The Takeaways

By the end of this tutorial, make sure you can answer these questions:

  • How to count the number of rows in a table using COUNT.

  • How to count unique values in a column.

  • Where aggregate functions can and can be used in a SQL statement.

  • How to find the biggest or smallest value in a column.

  • How to find the sum and average of a column.

  • Why it is bad practice, when doing an aggregate query, to include columns. that are not being aggregated.

Get the data

For this lesson, download the following file, which is a SQLite database built from the U.S. Social Security Administration file of popular baby names:

Unzip it, and open the sqlite file using the SQLite client of your choice (e.g. DB Browser for SQLite)

Table of contents

Basic syntax of aggregate functions

Aggregate functions are used to perform calculations such as the sum or average of a group of values. They all take at least one argument – typically the name of the column of which we want to sum or average the values.

SELECT SUM(some_column)
FROM some_table;

How aggregate functions change the result

Aggregate functions will return only the aggregate value of the resulting rows. In the above example, even if some_table has 20,000 rows, the query result be a single value, i.e. something like this:

SUM(some_column)
92999

In other words, aggregate functions fundamentally change the form of the result.

Where can aggregate functions be used?

Aggregate functions, unlike other core functions, can only be called as part of the SELECT clause.

So this query will not work (nor does it make any sense):

SELECT some_column
FROM some_table
where SUM(some_column) > 100;

To put it more simply: just keep your aggregate functions at the beginning of the SELECT statement.

The COUNT function

Note: this section reiterates the previous introduction, except using the SSA baby name data, as well as describing the COUNT function.

The most basic kind of aggregation is to simply count the number of rows. Previously, we were able to get a count of result rows by looking at the results log after doing a query:

/image

However, that was only a side effect of doing a standard query, and a convenience provided by the GUI client. As we've noticed so far when learning SQL, we should be explicit in asking for exactly what we want.

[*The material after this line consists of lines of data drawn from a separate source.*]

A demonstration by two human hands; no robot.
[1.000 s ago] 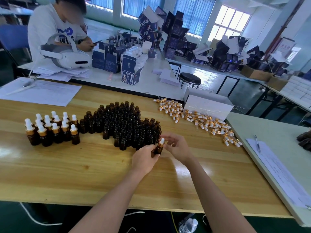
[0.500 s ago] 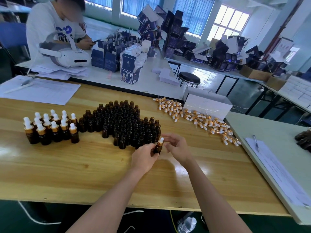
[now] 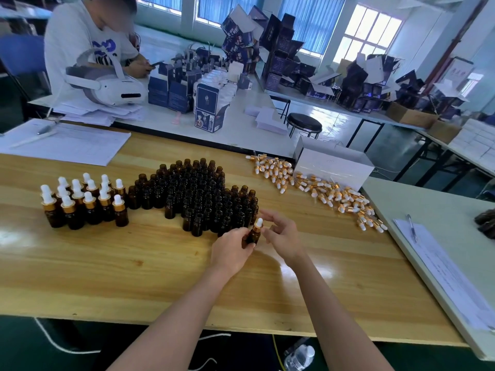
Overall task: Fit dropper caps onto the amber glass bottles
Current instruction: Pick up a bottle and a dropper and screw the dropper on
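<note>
The wooden tabletop point(image 3: 107, 263) carries everything. At its middle stands the big block of uncapped bottles point(image 3: 203, 194), amber glass with bare necks, packed shoulder to shoulder. To the far right a long scatter of loose dropper caps point(image 3: 321, 188) trails along the front of a white box point(image 3: 332, 164) and down towards the right edge. At the left, touching the block's side, stands the much smaller group of capped bottles point(image 3: 83, 202), with gold collars and white bulbs.

So I judge the job to be only begun: a small share is done, and by far the larger part waits, with plenty of caps to hand.

My left grip point(image 3: 231, 250) is curled round one bottle point(image 3: 253, 234), holding it upright just in front of the block's near right corner. Its dropper cap point(image 3: 258, 224) sits on the neck; whether it is screwed fully home I cannot tell from this angle. My right grip point(image 3: 281, 236) is spread and loose just beside that cap, pinching nothing. This bottle looks ready to join the finished group on the left.
</note>
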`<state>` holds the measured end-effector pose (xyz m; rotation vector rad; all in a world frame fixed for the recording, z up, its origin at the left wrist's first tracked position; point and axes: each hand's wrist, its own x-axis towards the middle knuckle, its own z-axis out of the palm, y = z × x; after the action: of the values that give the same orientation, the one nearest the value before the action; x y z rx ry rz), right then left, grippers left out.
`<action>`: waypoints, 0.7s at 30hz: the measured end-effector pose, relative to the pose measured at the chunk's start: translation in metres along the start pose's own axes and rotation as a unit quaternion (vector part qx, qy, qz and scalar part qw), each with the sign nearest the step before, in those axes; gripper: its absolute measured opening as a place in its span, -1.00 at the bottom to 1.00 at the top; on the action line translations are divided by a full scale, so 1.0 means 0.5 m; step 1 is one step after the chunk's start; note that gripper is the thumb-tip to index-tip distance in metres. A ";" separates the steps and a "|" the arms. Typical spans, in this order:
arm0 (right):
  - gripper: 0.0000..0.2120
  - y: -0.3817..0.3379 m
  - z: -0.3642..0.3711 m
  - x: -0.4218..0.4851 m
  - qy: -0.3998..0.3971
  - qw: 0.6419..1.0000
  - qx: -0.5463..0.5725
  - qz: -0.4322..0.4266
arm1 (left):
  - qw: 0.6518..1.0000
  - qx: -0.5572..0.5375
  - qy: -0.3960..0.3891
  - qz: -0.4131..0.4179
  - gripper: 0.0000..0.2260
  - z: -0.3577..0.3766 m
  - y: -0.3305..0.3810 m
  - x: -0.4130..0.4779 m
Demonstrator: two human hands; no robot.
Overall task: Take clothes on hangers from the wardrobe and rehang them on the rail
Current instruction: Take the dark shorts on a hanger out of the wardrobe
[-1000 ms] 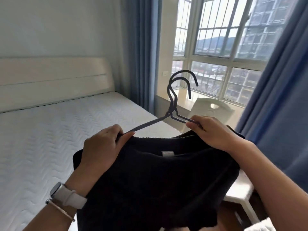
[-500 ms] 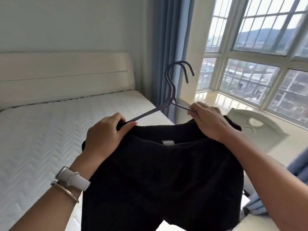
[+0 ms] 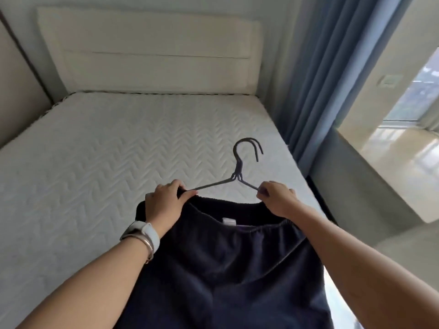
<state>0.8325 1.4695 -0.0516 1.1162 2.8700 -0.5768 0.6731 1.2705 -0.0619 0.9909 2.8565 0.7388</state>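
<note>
A wide bed (image 3: pixel 71 186) takes up the left and middle of the view, its white mattress (image 3: pixel 166 129) quilted in a zigzag pattern and running back to a cream padded headboard (image 3: pixel 152 51) at the wall, its near right part hidden behind a dark garment (image 3: pixel 225 269) held in front.

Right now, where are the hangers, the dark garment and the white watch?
hangers (image 3: pixel 236 176), head view, twisted neck below the hooks.
dark garment (image 3: pixel 225 269), head view, middle of the fabric.
white watch (image 3: pixel 142 230), head view, strap on the left wrist.

Dark navy garment (image 3: pixel 225 269) hangs on two dark hangers (image 3: pixel 236 176), hooks upright
</note>
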 end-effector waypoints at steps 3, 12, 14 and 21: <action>-0.82 0.014 0.069 0.132 0.028 0.998 0.033 0.036 | 0.998 0.007 0.029 -0.056 -0.69 0.099 -0.009 0.091; -0.52 0.075 0.353 0.203 -0.147 0.989 -0.015 -0.004 | 0.984 -0.014 -0.104 -0.143 -0.80 0.301 -0.181 0.068; -0.65 0.083 0.385 0.166 -0.202 0.979 -0.013 0.003 | 0.973 -0.062 -0.141 -0.170 -0.82 0.299 -0.227 -0.005; -0.71 -0.007 0.391 -0.043 -0.296 0.953 0.044 0.049 | 0.930 -0.192 -0.183 -0.254 -0.82 0.144 -0.356 -0.265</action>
<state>0.8220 1.3866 -0.2298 0.8893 2.2811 -0.8669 0.6886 1.1011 -0.2212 0.2732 2.3487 0.8892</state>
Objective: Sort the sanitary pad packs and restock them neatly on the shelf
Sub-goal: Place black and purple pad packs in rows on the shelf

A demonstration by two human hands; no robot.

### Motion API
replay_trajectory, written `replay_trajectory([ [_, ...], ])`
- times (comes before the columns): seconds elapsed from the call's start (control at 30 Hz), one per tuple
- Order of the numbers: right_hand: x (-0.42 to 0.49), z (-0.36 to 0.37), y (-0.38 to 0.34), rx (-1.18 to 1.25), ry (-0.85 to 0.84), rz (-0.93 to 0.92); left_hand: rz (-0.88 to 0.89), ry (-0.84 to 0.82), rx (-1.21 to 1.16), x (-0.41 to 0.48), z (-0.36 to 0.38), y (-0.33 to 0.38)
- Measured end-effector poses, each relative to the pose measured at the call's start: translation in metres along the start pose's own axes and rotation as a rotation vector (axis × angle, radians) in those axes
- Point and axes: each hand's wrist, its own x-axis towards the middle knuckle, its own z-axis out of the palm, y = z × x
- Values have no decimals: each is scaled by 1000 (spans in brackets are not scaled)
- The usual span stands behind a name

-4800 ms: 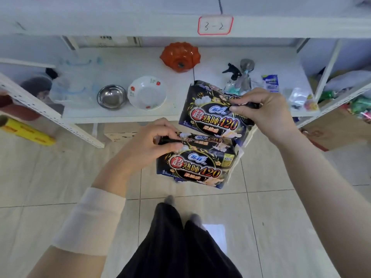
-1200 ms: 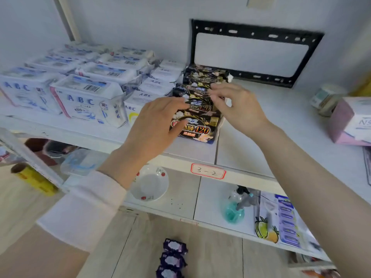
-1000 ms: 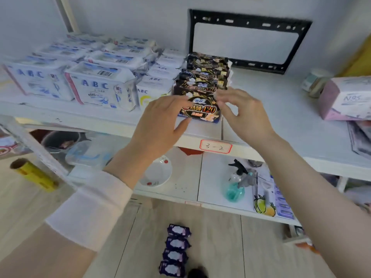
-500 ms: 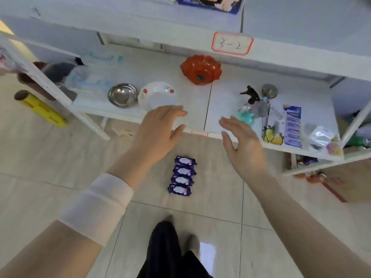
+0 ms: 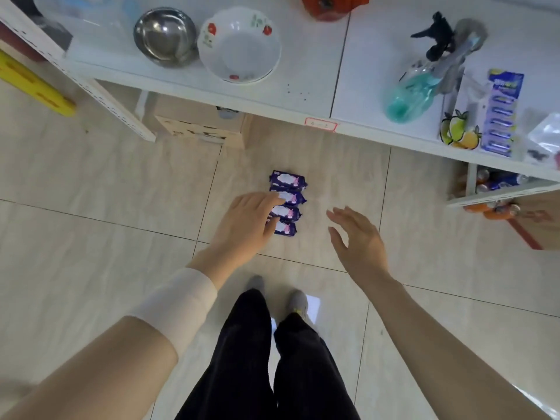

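Note:
Several small purple sanitary pad packs (image 5: 288, 180) lie in a short row on the tiled floor below the lower shelf (image 5: 306, 89). My left hand (image 5: 247, 224) hangs above the left side of the row with its fingers straight, covering part of the nearer packs; whether it touches them I cannot tell. My right hand (image 5: 357, 237) is spread open to the right of the row, apart from the packs. Neither hand holds anything. The upper shelf with the stocked packs is out of view.
The lower shelf carries a steel bowl (image 5: 165, 36), a white flowered bowl (image 5: 239, 43), an orange dish (image 5: 330, 6), a teal spray bottle (image 5: 415, 92) and a blue blister card (image 5: 501, 113). A cardboard box (image 5: 201, 125) sits under it. My feet (image 5: 277, 294) stand just behind the packs.
I let go of the black packs on the upper shelf. My view dropped to the floor and both empty hands came down toward the purple packs.

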Motion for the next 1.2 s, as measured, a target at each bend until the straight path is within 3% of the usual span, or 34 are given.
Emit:
replay_trajectory([
  [0.17,8,73,40,-5,-151,128,-36,-81,-27,-4,88,-50],
  [0.37,44,222,152,-67,-324,150,33,-199,38,13,255,-144],
  [0.47,80,297,213,-107,-355,88,29,-217,53,39,338,-197],
  [0.57,120,363,261,-121,-307,-83,11,-149,47,65,404,-243],
  [0.67,146,415,300,-136,-229,-264,105,-66,24,82,456,-282],
  [0.93,168,475,347,-132,34,-541,331,99,-47,97,520,-336],
  [1.2,173,481,351,-47,-72,-529,394,157,-246,102,532,-342],
])
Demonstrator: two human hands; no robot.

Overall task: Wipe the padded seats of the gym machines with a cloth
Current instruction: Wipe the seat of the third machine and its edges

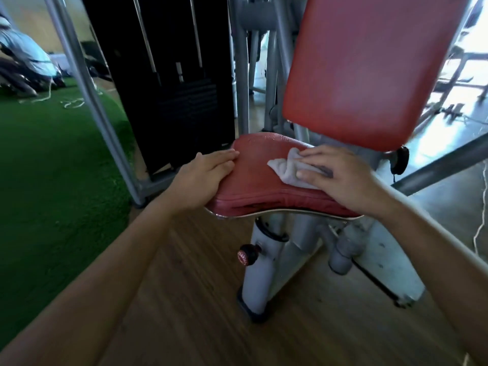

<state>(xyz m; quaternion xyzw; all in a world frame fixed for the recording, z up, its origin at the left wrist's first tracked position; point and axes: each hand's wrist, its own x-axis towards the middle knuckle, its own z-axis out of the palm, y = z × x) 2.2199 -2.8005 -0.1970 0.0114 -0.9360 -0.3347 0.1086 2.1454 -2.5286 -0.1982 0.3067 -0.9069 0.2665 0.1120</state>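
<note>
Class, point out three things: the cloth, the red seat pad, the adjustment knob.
cloth (284,169), head view, bunched middle.
red seat pad (253,179), head view, bare top surface.
adjustment knob (244,257), head view, red-marked face.

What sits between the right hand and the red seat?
A crumpled pale cloth, pressed onto the seat by the right hand; head view.

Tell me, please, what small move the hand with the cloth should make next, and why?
Probably the right hand should sweep the cloth leftward across the seat. The cloth lies pressed on the seat's right half, bare red padding lies left of it, and the left hand rests flat on the left edge.
</note>
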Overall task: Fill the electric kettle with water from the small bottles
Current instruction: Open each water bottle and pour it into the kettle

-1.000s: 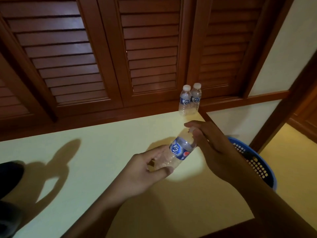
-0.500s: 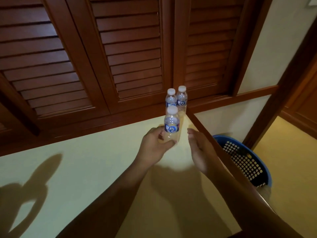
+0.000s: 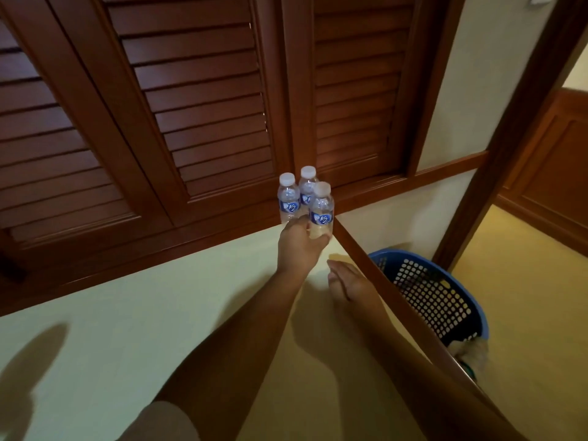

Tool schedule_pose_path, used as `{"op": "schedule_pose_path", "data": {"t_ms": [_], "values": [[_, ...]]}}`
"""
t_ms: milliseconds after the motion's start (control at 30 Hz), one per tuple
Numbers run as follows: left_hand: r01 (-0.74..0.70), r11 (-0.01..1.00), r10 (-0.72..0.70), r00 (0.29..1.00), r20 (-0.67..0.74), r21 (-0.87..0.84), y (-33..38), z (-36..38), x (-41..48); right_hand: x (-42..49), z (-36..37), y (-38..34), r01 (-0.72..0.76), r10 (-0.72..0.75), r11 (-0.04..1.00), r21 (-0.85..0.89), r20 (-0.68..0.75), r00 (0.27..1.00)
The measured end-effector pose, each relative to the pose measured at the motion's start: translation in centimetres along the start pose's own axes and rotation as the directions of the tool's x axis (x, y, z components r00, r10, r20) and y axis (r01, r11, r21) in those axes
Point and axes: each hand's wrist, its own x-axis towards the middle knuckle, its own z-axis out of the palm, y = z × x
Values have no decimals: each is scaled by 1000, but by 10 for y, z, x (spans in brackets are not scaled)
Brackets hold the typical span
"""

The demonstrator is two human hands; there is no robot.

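Observation:
Three small clear water bottles with white caps and blue labels stand at the far right corner of the pale yellow counter (image 3: 133, 313). My left hand (image 3: 299, 246) grips the lower part of the nearest bottle (image 3: 322, 211), upright and capped, right beside the other two bottles (image 3: 289, 198) (image 3: 307, 186). My right hand (image 3: 346, 281) hovers flat with straight fingers just behind, holding nothing. No kettle is in view.
Dark wooden louvred doors (image 3: 197, 100) rise behind the counter. A wooden edge strip (image 3: 391, 288) bounds the counter on the right. Below it on the floor sits a blue perforated basket (image 3: 432, 294) with a white cloth in it.
My left hand has carried the capped bottle from mid-counter to the far corner, beside the other two. My right hand let go of the cap and drew back.

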Motion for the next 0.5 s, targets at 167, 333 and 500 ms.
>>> {"op": "schedule_pose_path", "data": {"t_ms": [167,333,500], "values": [[36,999,-36,999,-24,0,-1,8,3,11,-1,1,-66,68,995,81,-21,997],[71,997,-70,997,-25,36,-2,10,4,18,-1,2,-38,40,997,69,-30,999],[112,993,-111,993,-38,26,-6,-9,-23,13,-5,0,69,-64,995,78,-66,996]]}}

How to use COUNT in a query

Using the COUNT function, we can query the database to return the total number of rows in a table. Aggregate functions are used only after the SELECT clause.

The COUNT function takes a single argument. The most common is to simply use the star – this tells COUNT to provide a count of all the rows in the result:

SELECT COUNT(*)
FROM baby_names;

The result:

COUNT(*)
633608

Of course, we can count more specific things, such as: how many girl baby names were there in California in the year 2012?

SELECT COUNT(*)
FROM baby_names
WHERE state = 'CA'
  AND sex = 'F'
  AND year = 2012;

The result:

COUNT(*)
4088

The results of aggregate functions

Notice how COUNT and other aggregate functions collapse the result rows into a single value.

Without an aggregate function, SELECT * FROM baby_names; should have returned all 633,608 result rows. However, an aggregate function is applied across all the rows in the result set and returns a single aggregate value. In other words, counting up 633,608 individual rows returns just a single answer: "there are 633,608 rows."

Note: However, using GROUP BY, we can specify how the results should be grouped and aggregated, if we want, for example, to do a COUNT of result rows per state. This is where things get tricky.

We'll learn how to use GROUP BY in concert with aggregate functions in the next tutorial. For now, let's just learn about the other aggregate functions.

The problem with including columns that aren't being aggregated

Let's repeat the above query, except include the other columns to provide some context. And while we're at it, we'll alias the COUNT function call:

SELECT state, sex, year, 
  COUNT(*) as total_count
FROM baby_names
WHERE state = 'CA'
  AND sex = 'F'
  AND year = 2012;

The result:

state sex year total_count
CA F 2012 4088

That makes sense, as state and sex and year show the only possible values that were allowed by the WHERE clause.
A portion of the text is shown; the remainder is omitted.